I know the u-joint requires a yoke flange, but I am unsure of the shaft side of things.. get the shaft shortened and re-splined, slip yoke with lock screws, weld the slip yoke?

firebob22 - did you reuse the stock rear shock with the modified swingarm or did you weld it onto the frame?

There was a fellow that used the driveshaft out of a f150.If I remember right it was a late 90s but not sure.The ID of the f150 shaft was close to OD of the Yammy shaft.He was doing a XS1100.It gave him a workable flange style mounting. Went by DC Cryder I think. I have pics of the in several places.
 
XVS1100 suspension.

Hi Aurbo, sorry for the very late reply to your question.
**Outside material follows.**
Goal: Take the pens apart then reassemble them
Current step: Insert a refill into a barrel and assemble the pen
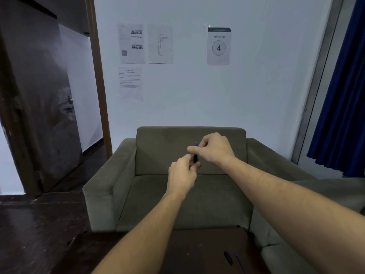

I had a custom suspension unit made that is the same dimensions as the original unit but has uprated spring & internals to handle the extra weight of an axle & wheels. It also has a remote preload adjuster as trying to adjust the original unit through the very small gap underneath the back of the seat was virtually impossible.

The new unit works extremely well but was eye wateringly expensive! Worth it overall though. Good luck, Bob.:D
 
Hi again

Slow progress but progress non the less.

Bit of an odd question regarding the use of a BMW e39 rear differential.

The e39 input has a flat flange that connects to the drive shaft using a CV joint instead of a Universal joint.Cv1.jpg

The e39 output is a typical CV axle configuration.

tearing down the drive shaft CV joint and the CV axle joint, I cannot see a difference between them, in fact when you remove the grease/retainer end cap then the remaining CV axle shaft mates up to the driveshaft input flange, bolt holes included.halftshaft1.jpg. The half shaft with the end cap removed looks exactly like the drive shaft cv end.

Now this results in a freakish contraption where you have 1 cv axle shaft on the input flange and 2 cv axle shafts on the output flanges.

The cv axles are hollow and my prop shaft from the bike is solid375591363_970345724295102_7290119097613669834_n.jpg

My question is what prevents me from using the axle CV end welded to the bikes output prop shaft to drive the Diff?

Is there something on the safety, engineering, or anything else that makes this not worth trying?